*Exercise description*: How many lines in the records below contain the word "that"? Reply with the number alone.

*Provided entries*:
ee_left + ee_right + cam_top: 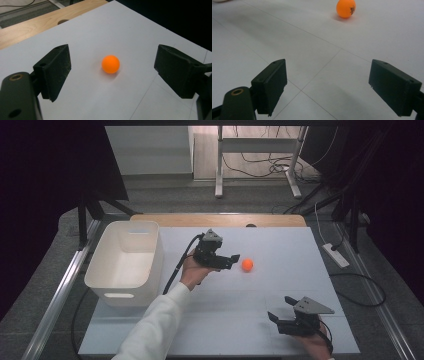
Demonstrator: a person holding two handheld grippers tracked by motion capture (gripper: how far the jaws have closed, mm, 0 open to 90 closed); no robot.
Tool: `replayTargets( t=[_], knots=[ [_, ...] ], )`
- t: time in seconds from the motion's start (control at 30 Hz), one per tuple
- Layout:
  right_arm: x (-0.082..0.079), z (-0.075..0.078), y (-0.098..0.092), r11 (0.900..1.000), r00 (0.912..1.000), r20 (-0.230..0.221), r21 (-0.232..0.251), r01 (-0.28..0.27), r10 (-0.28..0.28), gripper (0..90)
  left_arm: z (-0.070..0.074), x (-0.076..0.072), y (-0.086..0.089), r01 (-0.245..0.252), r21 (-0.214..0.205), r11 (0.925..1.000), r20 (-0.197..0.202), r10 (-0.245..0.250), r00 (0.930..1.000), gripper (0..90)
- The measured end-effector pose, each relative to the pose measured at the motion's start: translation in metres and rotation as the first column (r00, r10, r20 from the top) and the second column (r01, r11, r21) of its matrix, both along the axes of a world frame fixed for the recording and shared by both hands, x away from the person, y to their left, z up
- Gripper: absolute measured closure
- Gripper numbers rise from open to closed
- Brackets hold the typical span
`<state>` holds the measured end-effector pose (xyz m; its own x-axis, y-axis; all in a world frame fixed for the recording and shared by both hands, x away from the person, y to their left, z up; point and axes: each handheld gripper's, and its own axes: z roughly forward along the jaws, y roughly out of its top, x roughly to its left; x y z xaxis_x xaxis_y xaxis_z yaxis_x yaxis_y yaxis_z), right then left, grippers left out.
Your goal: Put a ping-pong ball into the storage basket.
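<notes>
— Where does it sit?

— The small smooth orange plastic ball (247, 265) rests on the white bench (280, 240), just ahead of my left claw (235, 258), to the right of the white plastic bin (125, 262). In the left gripper view the ball (110, 64) lies centred between wide-open, empty jaws, untouched.

— How do I take it well?

— I'd come down level until the pads flank its middle, then close gently; it would roll if nudged. My right claw (281, 309) rests open and empty, well apart.

A lab-like recording space: dark curtains (45, 180), an aluminium frame rail (60, 290), floor cables (260, 165), a white-topped table (280, 240).
</notes>
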<state>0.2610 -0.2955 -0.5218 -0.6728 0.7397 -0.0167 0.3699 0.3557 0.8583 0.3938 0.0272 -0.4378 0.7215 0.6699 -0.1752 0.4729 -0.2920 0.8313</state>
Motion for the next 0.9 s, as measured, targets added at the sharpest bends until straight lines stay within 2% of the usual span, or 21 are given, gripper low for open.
replayTargets(
  t=[0.43,0.67,0.9],
  knots=[
    [0.0,-0.001,0.0,1.0,1.0,-0.003,-0.007,-0.001,0.001,14.7,-0.009,0.005,-0.015,0.008,-0.008,0.9999,-0.018,-0.008,0.9998,15.0],
    [0.0,-0.001,0.0,1.0,1.0,0.0,-0.007,-0.002,0.002,14.8,-0.014,0.008,-0.02,0.009,0.006,0.9999,-0.022,-0.009,0.9997,14.9],
    [0.001,-0.001,0.0,1.0,1.0,0.003,-0.005,0.003,-0.003,14.8,-0.019,0.013,-0.024,-0.018,0.024,0.9996,-0.036,0.018,0.9992,15.0]
  ],
)
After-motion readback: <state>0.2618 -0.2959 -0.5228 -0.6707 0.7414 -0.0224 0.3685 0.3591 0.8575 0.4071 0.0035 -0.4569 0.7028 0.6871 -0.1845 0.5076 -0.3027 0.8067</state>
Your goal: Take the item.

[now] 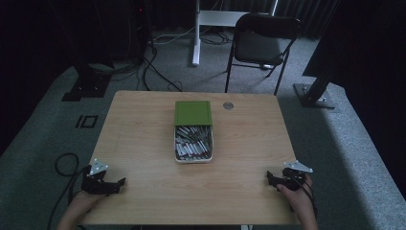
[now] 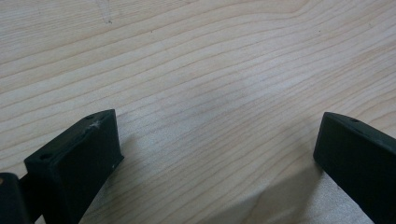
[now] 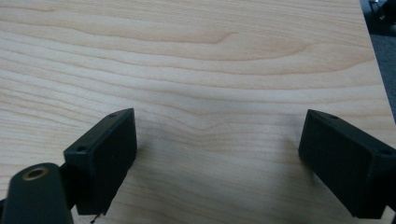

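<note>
Box (image 1: 193, 143): white, mid-counter (image 1: 143, 143), packed with small grey sticks; green lid (image 1: 193, 112) touching its far end.
Left gripper (image 1: 115, 184): near corner, fingers (image 2: 74, 163) apart, empty.
Right gripper (image 1: 272, 178): opposite corner, fingers (image 3: 100, 163) apart, empty.
Risk: a careless reach could shove the light box or spill the sticks.
Views: high view gives the box; gripper views give bare wood grain.

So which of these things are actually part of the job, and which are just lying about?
Part of the job:
- white tray full of grey sticks
- green lid lying over its far end
- left tongs, open
- right tongs, open

Just lying about:
- folding chair behind the table
- round fitting in the tabletop
- cables on the floor
</note>
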Demonstrator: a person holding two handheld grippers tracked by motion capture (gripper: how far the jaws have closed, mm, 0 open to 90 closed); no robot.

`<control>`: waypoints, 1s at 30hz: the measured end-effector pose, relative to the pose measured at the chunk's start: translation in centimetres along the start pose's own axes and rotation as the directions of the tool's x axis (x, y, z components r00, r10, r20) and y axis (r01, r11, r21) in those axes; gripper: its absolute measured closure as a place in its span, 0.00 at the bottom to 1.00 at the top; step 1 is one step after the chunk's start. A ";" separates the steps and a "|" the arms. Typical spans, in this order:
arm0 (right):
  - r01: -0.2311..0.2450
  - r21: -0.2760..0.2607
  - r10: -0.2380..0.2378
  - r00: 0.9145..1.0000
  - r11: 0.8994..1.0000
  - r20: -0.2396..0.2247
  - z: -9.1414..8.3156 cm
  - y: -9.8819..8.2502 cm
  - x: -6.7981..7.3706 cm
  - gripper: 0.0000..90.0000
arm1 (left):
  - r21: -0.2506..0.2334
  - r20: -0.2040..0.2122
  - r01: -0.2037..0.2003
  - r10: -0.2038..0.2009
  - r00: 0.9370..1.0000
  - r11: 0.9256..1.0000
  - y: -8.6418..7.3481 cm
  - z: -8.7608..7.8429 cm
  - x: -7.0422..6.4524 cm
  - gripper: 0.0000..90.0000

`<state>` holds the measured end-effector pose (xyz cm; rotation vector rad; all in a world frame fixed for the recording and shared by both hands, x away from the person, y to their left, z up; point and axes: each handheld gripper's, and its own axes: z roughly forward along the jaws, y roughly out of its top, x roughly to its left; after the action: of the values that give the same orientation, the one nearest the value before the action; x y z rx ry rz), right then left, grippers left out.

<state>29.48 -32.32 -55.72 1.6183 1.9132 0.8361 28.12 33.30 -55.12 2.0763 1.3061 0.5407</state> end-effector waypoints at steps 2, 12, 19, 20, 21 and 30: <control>0.002 0.000 -0.002 1.000 1.000 -0.003 0.0 0.0 0.0 0.13 | 0.000 0.000 0.000 0.000 1.000 1.000 0.0 0.0 0.0 0.02; 0.010 -0.002 -0.010 1.000 1.000 -0.009 -0.7 -0.7 0.0 0.13 | 0.000 0.000 0.000 0.000 1.000 1.000 0.0 0.0 0.0 0.02; -0.002 -0.002 0.002 1.000 1.000 0.004 -0.9 -0.9 0.0 0.13 | 0.000 0.000 0.000 0.000 1.000 1.000 0.0 0.0 0.0 0.02; -0.002 -0.002 0.002 1.000 1.000 0.004 -0.9 -0.9 0.0 0.13 | 0.000 0.000 0.000 0.000 1.000 1.000 0.0 0.0 0.0 0.02; -0.003 -0.002 0.003 1.000 1.000 0.004 -0.9 -0.9 0.0 0.13 | 0.000 0.000 0.000 0.000 1.000 1.000 0.0 0.0 0.0 0.02; 0.010 -0.003 -0.010 1.000 1.000 -0.010 -0.9 -0.9 0.0 0.13 | 0.000 0.000 0.000 0.000 1.000 1.000 0.0 0.0 0.0 0.02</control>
<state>28.24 -32.55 -55.74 1.6042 1.9248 0.8438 28.12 33.30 -55.13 2.0761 1.3063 0.5406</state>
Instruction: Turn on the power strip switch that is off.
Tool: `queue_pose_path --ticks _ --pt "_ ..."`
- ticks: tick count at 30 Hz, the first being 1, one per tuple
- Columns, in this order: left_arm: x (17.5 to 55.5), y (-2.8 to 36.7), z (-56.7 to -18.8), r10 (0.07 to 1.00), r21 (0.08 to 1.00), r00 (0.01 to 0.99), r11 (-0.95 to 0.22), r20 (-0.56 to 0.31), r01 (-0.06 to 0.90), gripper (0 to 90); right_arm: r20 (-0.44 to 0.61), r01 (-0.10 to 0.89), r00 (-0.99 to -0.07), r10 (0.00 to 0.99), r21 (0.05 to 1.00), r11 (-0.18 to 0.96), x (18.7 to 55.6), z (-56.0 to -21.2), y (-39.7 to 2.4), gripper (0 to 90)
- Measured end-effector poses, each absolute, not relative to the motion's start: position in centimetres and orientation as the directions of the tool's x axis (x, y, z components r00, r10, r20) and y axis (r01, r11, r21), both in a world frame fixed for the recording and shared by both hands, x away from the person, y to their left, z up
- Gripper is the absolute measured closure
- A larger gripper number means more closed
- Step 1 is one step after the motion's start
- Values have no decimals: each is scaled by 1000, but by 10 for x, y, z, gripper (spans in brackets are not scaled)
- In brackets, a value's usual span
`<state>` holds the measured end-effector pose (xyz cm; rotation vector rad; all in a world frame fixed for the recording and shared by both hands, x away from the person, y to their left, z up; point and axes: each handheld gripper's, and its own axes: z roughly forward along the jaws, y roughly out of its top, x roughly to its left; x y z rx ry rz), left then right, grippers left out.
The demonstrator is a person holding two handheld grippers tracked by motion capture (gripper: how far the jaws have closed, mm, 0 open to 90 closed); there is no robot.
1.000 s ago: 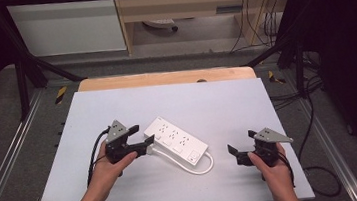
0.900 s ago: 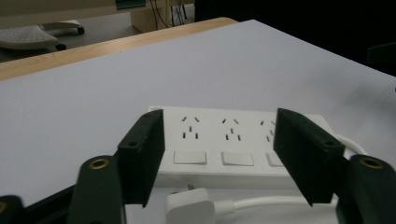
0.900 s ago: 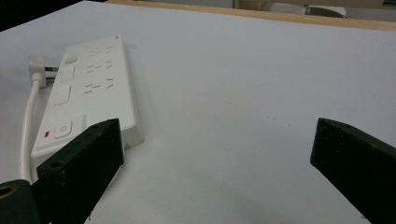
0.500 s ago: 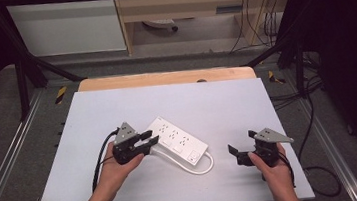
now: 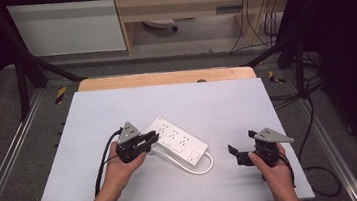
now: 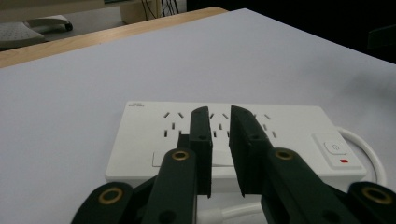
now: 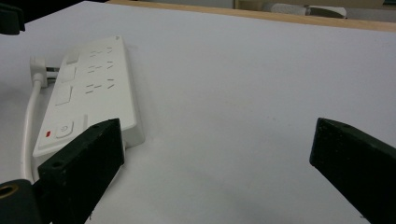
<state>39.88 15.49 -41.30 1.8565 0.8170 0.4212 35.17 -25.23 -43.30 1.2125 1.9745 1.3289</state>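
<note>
A white power strip (image 5: 178, 139) lies aslant in the middle of the white table (image 5: 117, 107). Its white cable (image 5: 208, 163) loops round its near end, by the switch (image 6: 334, 148). The plug (image 7: 39, 70) lies beside the strip's far end. My left gripper (image 5: 151, 137) sits at the strip's left end. Its tips (image 6: 219, 112) hang over the strip's (image 6: 289, 123) near edge, and the jaws stand almost together with only a narrow gap and nothing between them. My right gripper (image 5: 235, 154) rests to the right of the strip (image 7: 93, 79), apart from it. Its jaws (image 7: 217, 135) are wide open and hold nothing.
A wooden board (image 5: 164, 78) runs along the table's far edge. Metal rails (image 5: 2, 164) flank the table on the left. Loose black cables (image 5: 320, 176) lie on the floor at the right. Bare table surface stretches beyond and to both sides of the strip.
My left gripper has moved right, up to the power strip's left end, and its jaws have drawn together. The right gripper has stayed in place.
</note>
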Motion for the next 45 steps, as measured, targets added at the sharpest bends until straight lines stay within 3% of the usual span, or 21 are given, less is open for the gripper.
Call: queue_pose_path --ticks 11,45 --pt "405 153 -419 705 903 703 -236 -95 358 886 90 407 -503 859 902 143 352 -433 -252 34" --pt "426 142 -446 723 871 685 -277 -89 405 900 91 402 -506 858 905 141 351 -431 -254 34"
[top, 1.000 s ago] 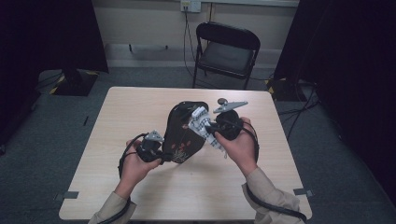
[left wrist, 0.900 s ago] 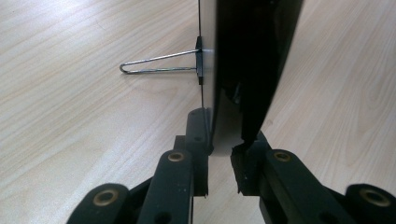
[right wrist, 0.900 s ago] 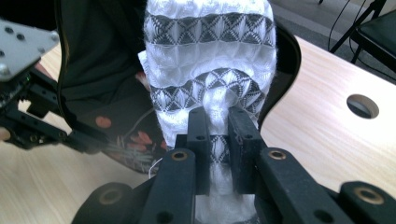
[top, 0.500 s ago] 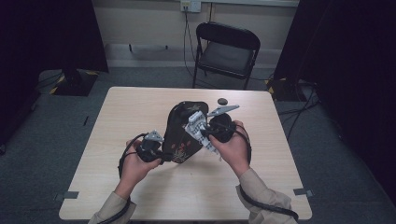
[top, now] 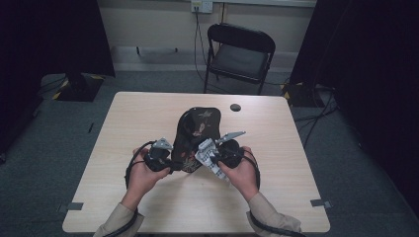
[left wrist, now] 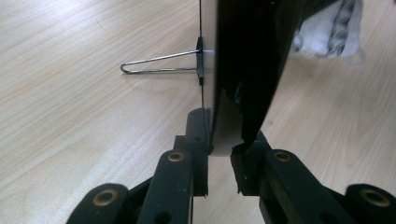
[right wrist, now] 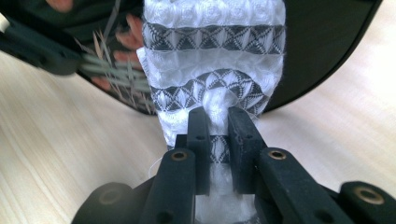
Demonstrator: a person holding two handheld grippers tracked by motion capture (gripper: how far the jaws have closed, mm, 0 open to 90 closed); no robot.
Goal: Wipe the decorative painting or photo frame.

*Written solution*: 2